- **Exercise description**: Every line below is to be quoted exactly, with nothing added or dropped.

- **Data segment**:
Start of Block

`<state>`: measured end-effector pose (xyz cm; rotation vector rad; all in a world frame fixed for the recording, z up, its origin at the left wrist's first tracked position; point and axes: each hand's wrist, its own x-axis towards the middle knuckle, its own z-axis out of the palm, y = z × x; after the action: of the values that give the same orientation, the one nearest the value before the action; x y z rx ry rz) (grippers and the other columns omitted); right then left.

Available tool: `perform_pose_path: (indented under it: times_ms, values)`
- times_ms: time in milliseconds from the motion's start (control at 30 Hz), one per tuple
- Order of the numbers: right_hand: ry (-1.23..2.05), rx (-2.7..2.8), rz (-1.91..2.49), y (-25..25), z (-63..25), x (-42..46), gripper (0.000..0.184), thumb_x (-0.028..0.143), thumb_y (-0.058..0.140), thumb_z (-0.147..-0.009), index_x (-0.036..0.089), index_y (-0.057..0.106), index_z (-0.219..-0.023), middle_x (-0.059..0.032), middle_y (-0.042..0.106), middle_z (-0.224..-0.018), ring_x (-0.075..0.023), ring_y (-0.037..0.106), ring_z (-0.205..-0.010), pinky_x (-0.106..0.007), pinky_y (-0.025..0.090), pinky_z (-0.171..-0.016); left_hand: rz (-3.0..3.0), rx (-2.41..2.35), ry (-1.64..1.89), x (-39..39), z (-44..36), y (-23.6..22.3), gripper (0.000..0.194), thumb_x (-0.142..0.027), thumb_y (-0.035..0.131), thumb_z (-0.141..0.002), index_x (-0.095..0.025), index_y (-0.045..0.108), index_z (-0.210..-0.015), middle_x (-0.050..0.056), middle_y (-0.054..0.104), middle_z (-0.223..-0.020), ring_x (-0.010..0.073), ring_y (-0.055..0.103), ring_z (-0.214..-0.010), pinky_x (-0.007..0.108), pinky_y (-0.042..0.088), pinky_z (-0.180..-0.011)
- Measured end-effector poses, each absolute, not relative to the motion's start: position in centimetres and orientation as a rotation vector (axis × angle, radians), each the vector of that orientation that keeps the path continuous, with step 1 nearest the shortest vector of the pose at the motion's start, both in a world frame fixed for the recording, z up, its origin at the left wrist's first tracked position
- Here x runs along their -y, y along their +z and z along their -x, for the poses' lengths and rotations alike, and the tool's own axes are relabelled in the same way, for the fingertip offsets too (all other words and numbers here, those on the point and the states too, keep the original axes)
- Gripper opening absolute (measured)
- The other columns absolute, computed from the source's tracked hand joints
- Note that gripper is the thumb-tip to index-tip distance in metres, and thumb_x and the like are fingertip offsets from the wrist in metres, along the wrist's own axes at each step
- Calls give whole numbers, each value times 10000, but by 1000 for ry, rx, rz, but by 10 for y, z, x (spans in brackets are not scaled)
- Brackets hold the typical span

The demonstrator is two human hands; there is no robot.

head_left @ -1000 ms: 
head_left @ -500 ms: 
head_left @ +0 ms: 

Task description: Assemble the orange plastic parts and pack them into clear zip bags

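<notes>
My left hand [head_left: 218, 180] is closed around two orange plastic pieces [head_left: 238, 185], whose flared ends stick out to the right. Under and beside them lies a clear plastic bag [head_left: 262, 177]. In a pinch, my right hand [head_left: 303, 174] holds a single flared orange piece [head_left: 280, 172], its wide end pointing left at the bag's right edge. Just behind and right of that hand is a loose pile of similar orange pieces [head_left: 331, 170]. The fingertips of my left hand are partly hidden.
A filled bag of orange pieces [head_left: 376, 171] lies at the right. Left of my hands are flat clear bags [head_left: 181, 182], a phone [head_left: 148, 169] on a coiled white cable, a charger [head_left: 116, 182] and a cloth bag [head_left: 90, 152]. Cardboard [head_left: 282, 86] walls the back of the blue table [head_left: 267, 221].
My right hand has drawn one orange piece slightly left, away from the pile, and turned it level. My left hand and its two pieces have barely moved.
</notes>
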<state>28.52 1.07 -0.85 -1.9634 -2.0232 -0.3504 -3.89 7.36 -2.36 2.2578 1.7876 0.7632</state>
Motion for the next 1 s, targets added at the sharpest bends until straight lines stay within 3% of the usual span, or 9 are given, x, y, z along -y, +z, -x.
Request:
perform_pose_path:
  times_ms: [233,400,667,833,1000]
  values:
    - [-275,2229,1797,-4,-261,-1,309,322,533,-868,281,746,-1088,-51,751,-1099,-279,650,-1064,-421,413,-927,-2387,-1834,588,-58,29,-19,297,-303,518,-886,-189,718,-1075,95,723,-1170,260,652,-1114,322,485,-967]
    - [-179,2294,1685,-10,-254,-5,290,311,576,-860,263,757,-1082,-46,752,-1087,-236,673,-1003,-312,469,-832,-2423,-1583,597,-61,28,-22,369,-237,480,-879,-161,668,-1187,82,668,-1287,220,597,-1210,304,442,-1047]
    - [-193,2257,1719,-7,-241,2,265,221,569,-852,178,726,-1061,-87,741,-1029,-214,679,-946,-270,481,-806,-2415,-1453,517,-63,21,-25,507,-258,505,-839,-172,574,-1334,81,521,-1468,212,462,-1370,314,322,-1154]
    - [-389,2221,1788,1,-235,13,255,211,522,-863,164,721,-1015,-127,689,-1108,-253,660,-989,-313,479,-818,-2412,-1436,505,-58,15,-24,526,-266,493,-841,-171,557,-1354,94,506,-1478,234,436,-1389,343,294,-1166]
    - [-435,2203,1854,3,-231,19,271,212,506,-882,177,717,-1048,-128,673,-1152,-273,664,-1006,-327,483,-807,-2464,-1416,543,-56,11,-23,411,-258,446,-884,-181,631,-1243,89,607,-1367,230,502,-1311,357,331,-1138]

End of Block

- **Worked solution**:
`<state>`: measured end-effector pose (xyz cm; rotation vector rad; all in a world frame fixed for the recording, z up, its origin at the left wrist's first tracked position; point and axes: each hand's wrist, its own x-axis towards the middle knuckle, its own z-axis out of the palm, y = z × x; after the action: of the values that give the same orientation, the one nearest the value before the action; x y z rx ry rz) (grippers and the other columns omitted); right then left.

Available tool: `perform_pose_path: (indented under it: times_ms, values)`
- times_ms: time in milliseconds from the motion's start (control at 30 Hz), one per tuple
- Order of the numbers: right_hand: ry (-1.23..2.05), rx (-2.7..2.8), rz (-1.91..2.49), y (-25..25), z (-63..25), x (-42..46), gripper (0.000..0.184), thumb_x (-0.028..0.143), thumb_y (-0.058..0.140), thumb_z (-0.147..-0.009), index_x (-0.036..0.089), index_y (-0.057..0.106), index_z (-0.219..-0.023), middle_x (-0.059..0.032), middle_y (-0.042..0.106), middle_z (-0.224..-0.018), ring_x (-0.075..0.023), ring_y (-0.037..0.106), ring_z (-0.205..-0.010), pinky_x (-0.106..0.007), pinky_y (-0.025..0.090), pinky_z (-0.171..-0.016); left_hand: rz (-3.0..3.0), rx (-2.41..2.35), ry (-1.64..1.89), x (-39..39), z (-44..36), y (-23.6..22.3), gripper (0.000..0.194), thumb_x (-0.142..0.027), thumb_y (-0.035..0.131), thumb_z (-0.141..0.002), index_x (-0.095..0.025), index_y (-0.045..0.108), index_z (-0.210..-0.015), middle_x (-0.050..0.056), middle_y (-0.054..0.104), middle_z (-0.223..-0.020), ring_x (-0.010..0.073), ring_y (-0.055..0.103), ring_z (-0.214..-0.010), pinky_x (-0.007..0.108), pinky_y (-0.042..0.088), pinky_z (-0.180..-0.011)
- Measured end-effector poses, each absolute, not relative to the motion's start: position in centimetres and orientation as a rotation vector (axis × angle, radians), each the vector of that orientation that keeps the path continuous, with step 1 nearest the shortest vector of the pose at the motion's start, both in a world frame fixed for the recording, z up, its origin at the left wrist's first tracked position
- Here x runs along their -y, y along their +z and z along their -x, for the poses' lengths and rotations alike, and the tool's own axes are relabelled in the same way, for the fingertip offsets too (all other words and numbers here, those on the point and the states too, keep the original axes)
- Gripper opening absolute (measured)
- The other columns absolute, computed from the source's tracked hand joints
- Note that gripper is the thumb-tip to index-tip distance in metres, and thumb_x and the like are fingertip offsets from the wrist in metres, along the wrist's own axes at each step
- Calls give whole numbers, each value times 10000, but by 1000 for ry, rx, rz, but by 10 for y, z, x (spans in brackets are not scaled)
- Brackets hold the typical span

The demonstrator is two human hands; there is no robot.

head_left @ -1000 ms: 
head_left @ -500 ms: 
head_left @ +0 ms: 

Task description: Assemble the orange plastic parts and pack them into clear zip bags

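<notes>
My left hand [head_left: 218, 180] is closed around two orange plastic pieces [head_left: 238, 185], whose flared ends stick out to the right. Under and beside them lies a clear plastic bag [head_left: 262, 177]. In a pinch, my right hand [head_left: 303, 174] holds a single flared orange piece [head_left: 280, 172], its wide end pointing left at the bag's right edge. Just behind and right of that hand is a loose pile of similar orange pieces [head_left: 331, 170]. The fingertips of my left hand are partly hidden.
A filled bag of orange pieces [head_left: 376, 171] lies at the right. Left of my hands are flat clear bags [head_left: 181, 182], a phone [head_left: 148, 169] on a coiled white cable, a charger [head_left: 116, 182] and a cloth bag [head_left: 90, 152]. Cardboard [head_left: 282, 86] walls the back of the blue table [head_left: 267, 221].
My right hand has drawn one orange piece slightly left, away from the pile, and turned it level. My left hand and its two pieces have barely moved.
</notes>
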<state>28.52 1.07 -0.85 -1.9634 -2.0232 -0.3504 -3.89 7.36 -2.36 2.2578 1.7876 0.7632</state>
Motion for the next 1 s, targets added at the sharpest bends until straight lines stay within 3% of the usual span, or 9 are given, x, y, z along -y, +z, -x.
Request:
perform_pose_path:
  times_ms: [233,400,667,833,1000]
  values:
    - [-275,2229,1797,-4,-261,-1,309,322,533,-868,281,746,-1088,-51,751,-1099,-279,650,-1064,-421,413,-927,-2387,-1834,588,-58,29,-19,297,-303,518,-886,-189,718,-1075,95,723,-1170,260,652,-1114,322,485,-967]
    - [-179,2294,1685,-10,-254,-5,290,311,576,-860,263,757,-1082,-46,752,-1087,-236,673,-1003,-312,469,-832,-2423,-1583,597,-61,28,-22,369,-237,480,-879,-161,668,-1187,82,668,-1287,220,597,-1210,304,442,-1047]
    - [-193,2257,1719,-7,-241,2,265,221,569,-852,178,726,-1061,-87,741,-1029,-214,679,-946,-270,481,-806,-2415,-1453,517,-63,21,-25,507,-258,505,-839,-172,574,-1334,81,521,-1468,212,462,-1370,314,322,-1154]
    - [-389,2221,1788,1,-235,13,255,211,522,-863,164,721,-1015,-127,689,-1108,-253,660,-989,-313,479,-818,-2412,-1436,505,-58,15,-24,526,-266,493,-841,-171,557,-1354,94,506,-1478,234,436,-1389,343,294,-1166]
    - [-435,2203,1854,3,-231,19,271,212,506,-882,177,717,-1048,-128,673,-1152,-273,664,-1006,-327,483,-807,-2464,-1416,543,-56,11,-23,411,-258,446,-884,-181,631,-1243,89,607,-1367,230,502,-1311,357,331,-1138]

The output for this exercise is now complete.